Task instructions
Please work out how many of the lines below include "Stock". Only the number should be given.

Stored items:
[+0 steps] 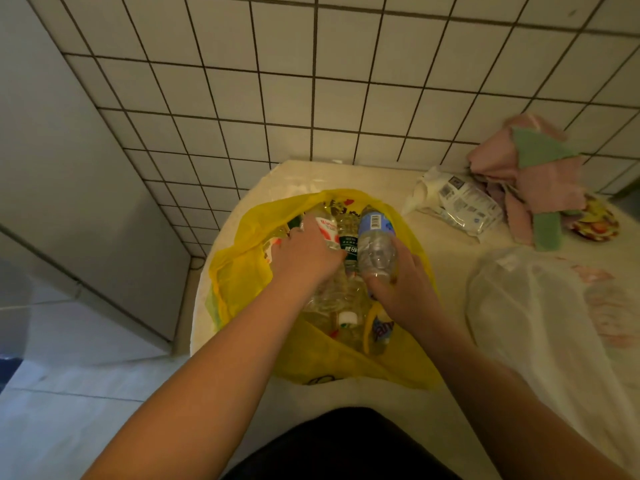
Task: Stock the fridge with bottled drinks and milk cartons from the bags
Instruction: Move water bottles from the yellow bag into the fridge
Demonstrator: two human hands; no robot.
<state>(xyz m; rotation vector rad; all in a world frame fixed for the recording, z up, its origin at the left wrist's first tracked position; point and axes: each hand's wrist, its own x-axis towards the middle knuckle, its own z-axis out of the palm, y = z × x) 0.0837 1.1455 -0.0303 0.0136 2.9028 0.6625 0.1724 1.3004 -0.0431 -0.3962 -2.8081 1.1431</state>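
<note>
1. Head view: a yellow bag (242, 271) sits open at the worktop's (433, 393) left edge, with bottles lying inside.
2. The right hand (405, 285) is wrapped around the lower end of a blue-label bottle (375, 244), which is tilted at the bag's mouth above the others.
3. The left hand (304, 254) reaches into the bag and lies over a red-label bottle (327, 228). I cannot tell whether it grips the bottle.
4. A green-label bottle (349, 247) lies between those two.
5. A white bag (519, 306) lies toward the right edge. A packet (457, 202) and pink cloths (540, 174) are at the back edge.
</note>
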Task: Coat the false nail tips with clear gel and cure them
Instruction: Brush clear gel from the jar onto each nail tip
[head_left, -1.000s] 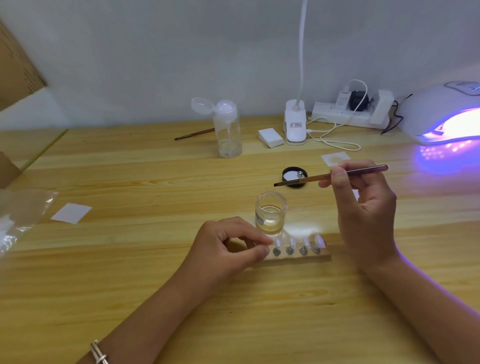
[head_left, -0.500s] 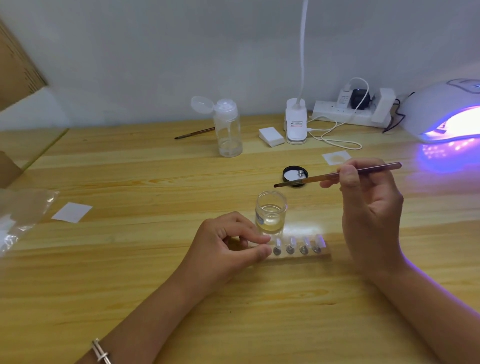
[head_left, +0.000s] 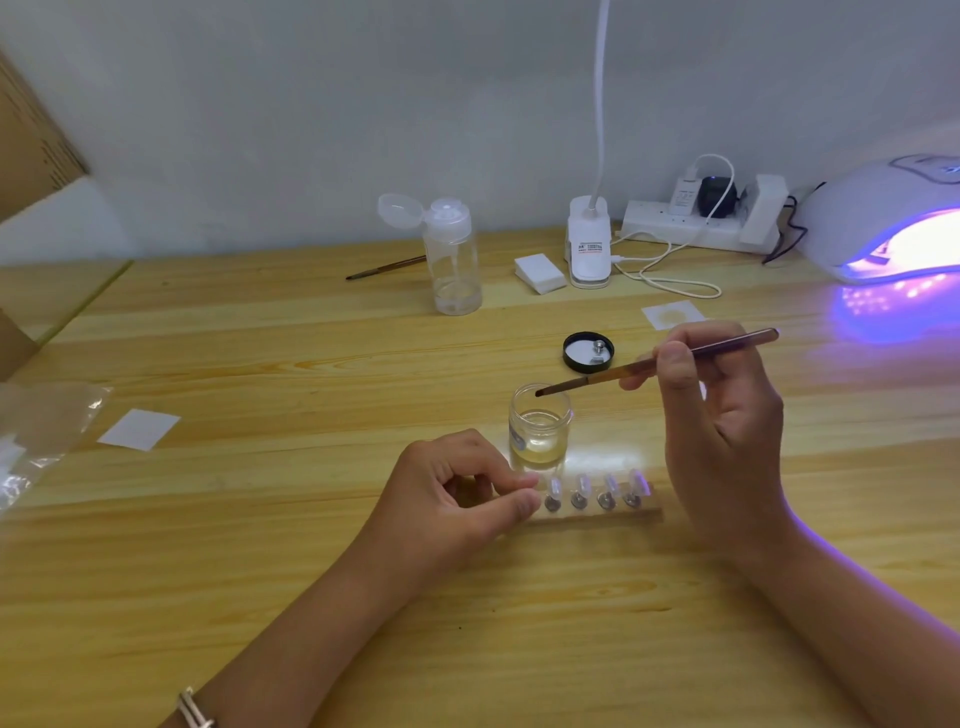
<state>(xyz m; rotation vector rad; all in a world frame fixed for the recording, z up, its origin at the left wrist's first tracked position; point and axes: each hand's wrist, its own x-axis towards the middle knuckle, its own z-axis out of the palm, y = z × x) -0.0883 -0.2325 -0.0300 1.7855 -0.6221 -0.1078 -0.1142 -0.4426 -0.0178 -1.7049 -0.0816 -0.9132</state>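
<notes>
While most of the worktop (head_left: 260, 545) lies bare to the left and toward the near edge, the task's things crowd its middle. A wooden strip (head_left: 602, 514) lies with its long axis left to right, four false nail tips (head_left: 595, 488) standing on it in a row. The left hand (head_left: 457, 499) pinches the strip's left end between thumb and forefinger. Just behind stands the open gel jar (head_left: 540, 431), its black lid (head_left: 588, 352) farther back. The right hand (head_left: 722, 415) has its grip closed on a brush (head_left: 654, 364), handle slanting up to the right (toward the lit curing lamp (head_left: 893, 223)), bristles pointing left. Half a second ago the bristle tip hung behind the jar; now it sits at the jar's mouth.
</notes>
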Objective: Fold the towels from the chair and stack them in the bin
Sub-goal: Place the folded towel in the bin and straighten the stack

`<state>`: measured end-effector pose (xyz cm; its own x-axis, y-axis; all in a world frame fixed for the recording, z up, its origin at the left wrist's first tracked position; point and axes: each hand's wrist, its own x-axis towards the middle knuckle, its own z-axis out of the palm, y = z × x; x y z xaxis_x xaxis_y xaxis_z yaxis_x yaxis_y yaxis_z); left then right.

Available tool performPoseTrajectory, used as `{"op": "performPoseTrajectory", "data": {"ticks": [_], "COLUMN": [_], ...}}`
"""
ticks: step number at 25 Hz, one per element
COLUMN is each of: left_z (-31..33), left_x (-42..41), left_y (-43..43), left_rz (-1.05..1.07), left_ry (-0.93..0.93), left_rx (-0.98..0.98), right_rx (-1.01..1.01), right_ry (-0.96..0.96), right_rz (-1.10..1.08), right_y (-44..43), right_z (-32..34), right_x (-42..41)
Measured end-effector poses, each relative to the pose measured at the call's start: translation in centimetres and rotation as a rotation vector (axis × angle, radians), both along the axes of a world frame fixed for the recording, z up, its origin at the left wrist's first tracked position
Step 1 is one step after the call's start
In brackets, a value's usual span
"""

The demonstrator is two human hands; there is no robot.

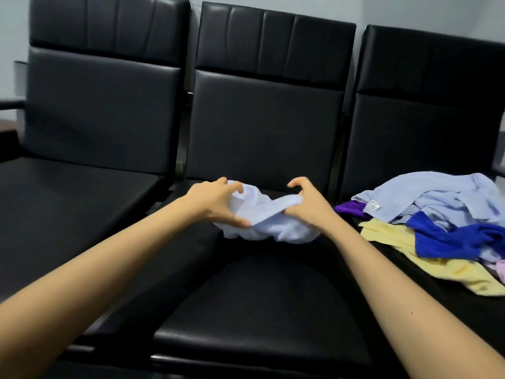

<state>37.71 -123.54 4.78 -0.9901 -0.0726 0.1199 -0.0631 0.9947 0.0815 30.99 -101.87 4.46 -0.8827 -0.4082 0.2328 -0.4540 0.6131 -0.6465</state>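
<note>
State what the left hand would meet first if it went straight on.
The left hand points into the towel it grips; past that, probably the right hand.

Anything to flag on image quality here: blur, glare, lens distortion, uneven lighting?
Head view: the left hand, right hand and the pale towel they grip look slightly soft, likely motion blur. Head view: wide-angle distortion tilts the outer chair backs. Head view: mild sheen on the middle seat, no harsh glare; the towel pile is evenly lit.
</note>
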Motion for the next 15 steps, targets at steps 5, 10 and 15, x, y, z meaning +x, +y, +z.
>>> {"op": "performPoseTrajectory", "data": {"ticks": [5, 10, 15], "left_z": [-0.3, 0.0, -0.2], "left_x": [-0.7, -0.1, 0.3], "left_y": [-2.3, -3.1, -3.5], "left_rz": [-0.105, -0.252, -0.140], "left_ry": [0.215, 0.157, -0.068], "left_rx": [0.455, 0.719, 0.209], "right_rx": [0.772, -0.496, -0.618], "right_ry": [0.065, -0.424, -0.570], "right_rz": [-0.159, -0.141, -0.022], "right_y": [2.0, 1.5, 2.0], "right_z": [-1.8, -1.7, -1.1], "right_x": [0.7, -0.2, 0.7]}}
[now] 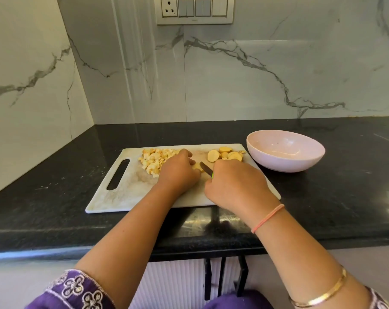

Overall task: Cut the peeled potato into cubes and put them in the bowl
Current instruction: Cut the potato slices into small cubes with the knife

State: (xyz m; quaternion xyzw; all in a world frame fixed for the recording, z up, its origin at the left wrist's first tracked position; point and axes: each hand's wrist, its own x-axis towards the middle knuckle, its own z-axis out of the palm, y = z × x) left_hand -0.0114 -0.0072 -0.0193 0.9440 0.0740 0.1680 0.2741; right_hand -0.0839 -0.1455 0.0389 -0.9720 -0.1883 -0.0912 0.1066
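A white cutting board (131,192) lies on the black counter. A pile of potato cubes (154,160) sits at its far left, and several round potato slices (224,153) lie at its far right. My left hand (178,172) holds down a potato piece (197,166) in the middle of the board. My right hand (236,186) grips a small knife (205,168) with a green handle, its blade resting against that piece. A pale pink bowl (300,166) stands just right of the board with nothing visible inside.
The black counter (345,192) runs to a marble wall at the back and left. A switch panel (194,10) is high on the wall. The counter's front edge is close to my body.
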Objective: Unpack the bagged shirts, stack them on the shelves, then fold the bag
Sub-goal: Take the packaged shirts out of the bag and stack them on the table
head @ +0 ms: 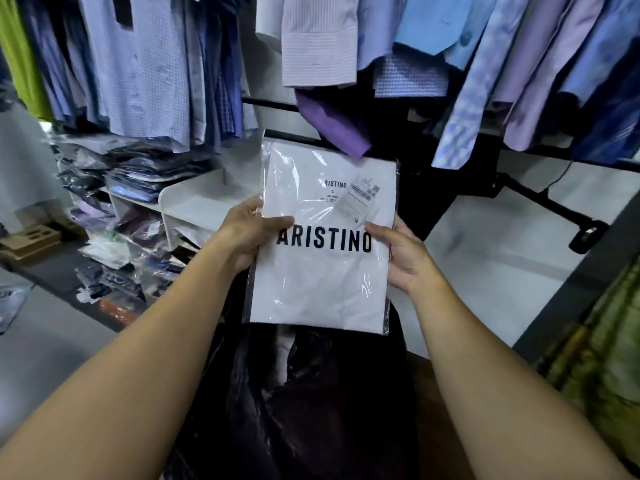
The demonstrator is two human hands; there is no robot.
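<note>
Both bare forearms reach forward from the lower corners, and between them, lowest of all, sits the black plastic bag, its mouth open and dark folds crumpled. Just above that mouth the person holds a white shirt pack upright – a folded white shirt sealed in clear film, with "ARISTINO" printed in black across its middle. The left hand grips the pack's left edge, thumb lying across the front beside the first letter, fingers hidden behind. The right hand grips the right edge the same way, thumb on the front by the last letter. A paper tag lies inside the film near the upper right corner.

A purple sleeve hangs down to touch the pack's top edge. Hanging shirts in blue, lilac and white fill the top of the view. To the left stands a white shelf unit: stacks of bagged shirts sit at the far end of its top, and more packs fill its compartments and spill onto the floor at its foot.
</note>
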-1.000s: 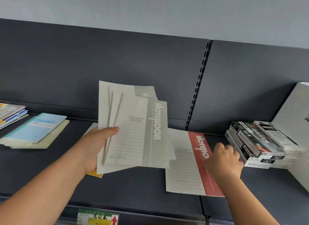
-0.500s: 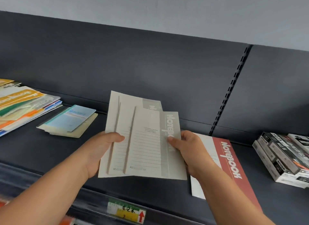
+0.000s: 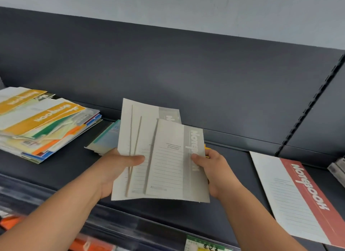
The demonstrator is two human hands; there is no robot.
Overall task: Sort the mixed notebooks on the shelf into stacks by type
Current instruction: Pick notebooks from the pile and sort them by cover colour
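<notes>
Grey notebooks, thin flat paper covers fanned out, held above dark shelf; left hand and right hand pinch them, thumbs on top. Messy mixed stack far left, teal notebook partly hidden behind, red notebook flat right.

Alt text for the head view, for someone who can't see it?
The left hand and right hand grip opposite edges of a fanned bundle of grey notebooks above a dark shelf. A mixed pile of notebooks lies at left; a red-banded notebook lies flat at right.
</notes>
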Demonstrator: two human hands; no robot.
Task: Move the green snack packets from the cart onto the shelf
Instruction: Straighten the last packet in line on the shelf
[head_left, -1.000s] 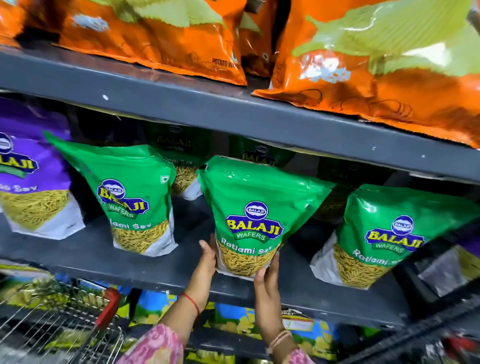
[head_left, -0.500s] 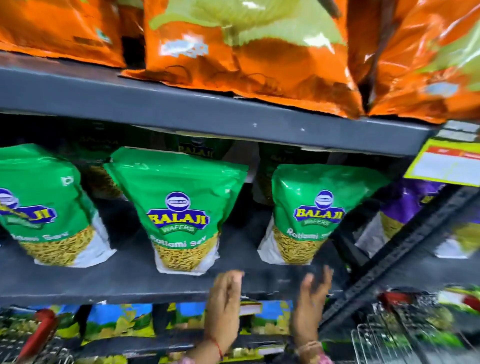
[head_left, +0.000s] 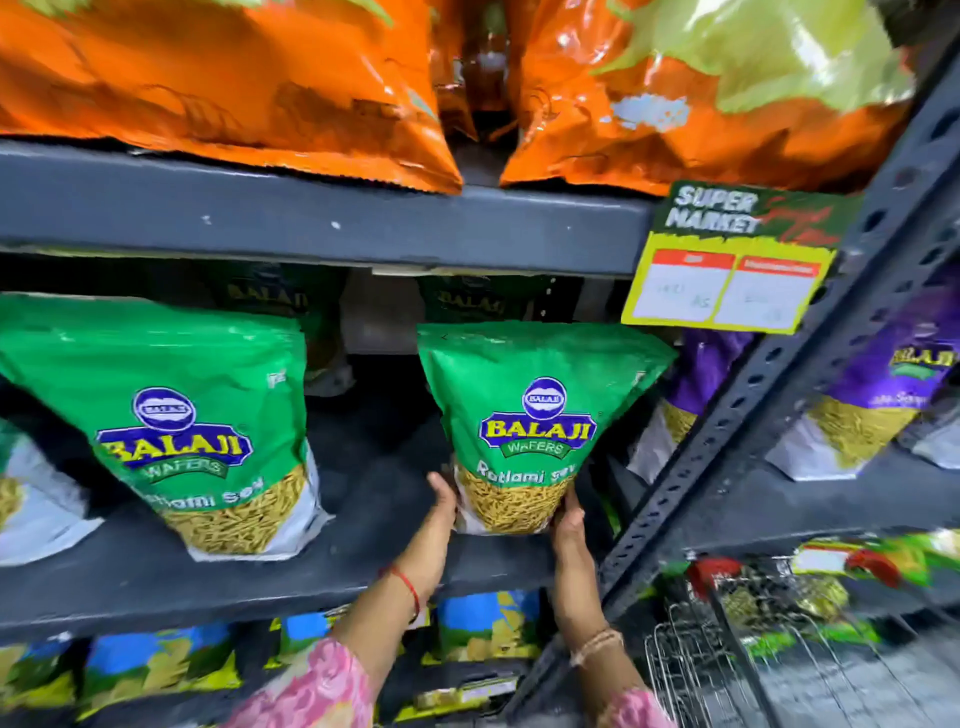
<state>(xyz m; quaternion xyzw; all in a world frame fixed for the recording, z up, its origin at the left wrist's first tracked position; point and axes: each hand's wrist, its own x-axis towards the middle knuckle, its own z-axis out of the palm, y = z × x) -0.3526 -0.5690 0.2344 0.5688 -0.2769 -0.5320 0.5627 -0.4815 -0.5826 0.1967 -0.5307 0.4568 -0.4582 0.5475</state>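
Gripping the green snack packet at its base, left hand at 9 o'clock, right hand at 3 (upright on the shelf).

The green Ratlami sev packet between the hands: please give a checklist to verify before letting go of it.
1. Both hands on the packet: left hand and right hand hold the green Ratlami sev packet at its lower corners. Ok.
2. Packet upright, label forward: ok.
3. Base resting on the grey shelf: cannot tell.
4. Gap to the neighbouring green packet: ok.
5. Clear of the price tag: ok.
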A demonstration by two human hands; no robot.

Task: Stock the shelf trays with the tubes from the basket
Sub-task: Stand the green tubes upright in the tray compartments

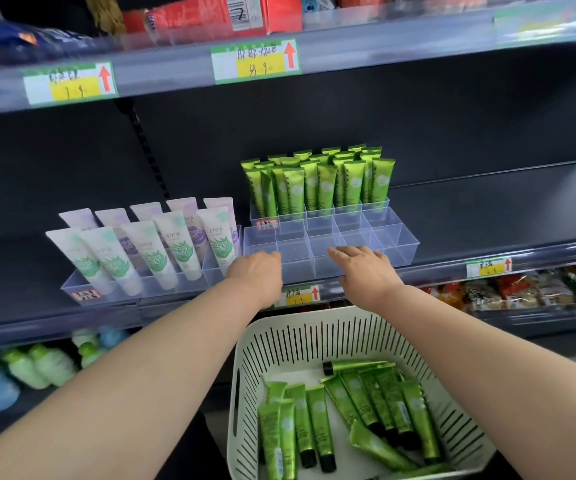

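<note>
Tubes (359, 403) all sit loose in basket (300, 341), below the shelf (487, 216) edge, piled with caps pointing different ways. None in hand.

Both hands are up at the clear tray (394, 244), on its front row of empty cells. Right hand (366, 268): grip released, fingers fairly straight over the cells. Left hand (257, 270): knuckles toward me, fingers hidden at the front wall, so I can't tell its grip.

Risks, as I read it:
- Tray is light plastic at the shelf lip. A pull or a lean on that front wall could slide or tip it toward the basket.
- Back rows (324, 185) stand packed and tall on their caps. Jolt the tray and they likely go over domino-style into the empty cells.
- White tubes (155, 247) stand in a tray just beside, left. A sideways shove could knock that one too.
- Mixed orientation in the basket: grabbing a handful means flipping each tube cap-down, so one could easily drop or go in upside down.
- Reaching over the empty front to fill behind risks a wrist clipping the standing rows.
</note>
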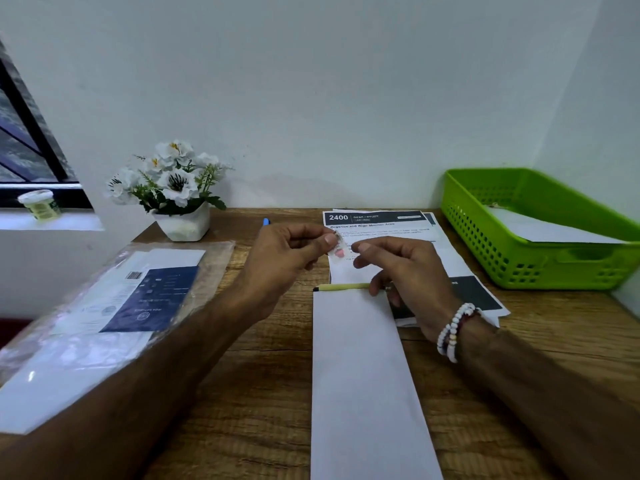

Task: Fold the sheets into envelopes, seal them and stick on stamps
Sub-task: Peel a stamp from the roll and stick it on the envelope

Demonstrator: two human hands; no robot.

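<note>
Above the tabletop [259, 393] our left hand [287, 258] pinches a small stamp strip [337, 250]; our right hand [405, 271] curls beside it, grip unclear, the folded envelope [363, 375] lying below

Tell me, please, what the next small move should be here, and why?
Probably peel the stamp free with the right hand. The left hand pinches the small stamp above the desk, the right hand's thumb tip is close beside it, and the folded white envelope lying below shows no stamp yet.
</note>
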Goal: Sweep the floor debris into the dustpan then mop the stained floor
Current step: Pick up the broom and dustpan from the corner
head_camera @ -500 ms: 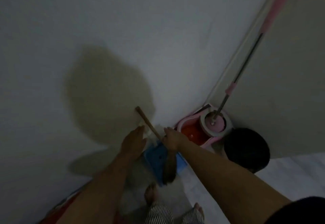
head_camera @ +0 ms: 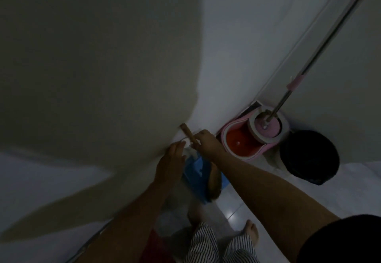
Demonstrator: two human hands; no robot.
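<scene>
My right hand (head_camera: 206, 142) is shut on the brown wooden broom handle (head_camera: 186, 131), whose tip leans toward the wall. The broom's dark bristles (head_camera: 213, 182) hang below my wrist in front of the blue dustpan (head_camera: 195, 172). The dustpan stands upright by the wall, with a white handle top (head_camera: 187, 142). My left hand (head_camera: 171, 160) lies against that white handle with its fingers stretched out; the dim light hides whether it grips. The mop pole (head_camera: 309, 56) stands in the pink and red spin bucket (head_camera: 243, 141) in the corner.
A black round bin (head_camera: 309, 157) sits right of the bucket. My bare feet (head_camera: 252, 231) and striped trousers are on the pale tiled floor (head_camera: 233, 205). Walls close in ahead and at the right. A large shadow covers the left wall.
My hands and the broom have stayed together near the wall. The shadow on the wall has grown much larger, and my left hand sits closer to the white dustpan handle.
</scene>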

Answer to the exercise
2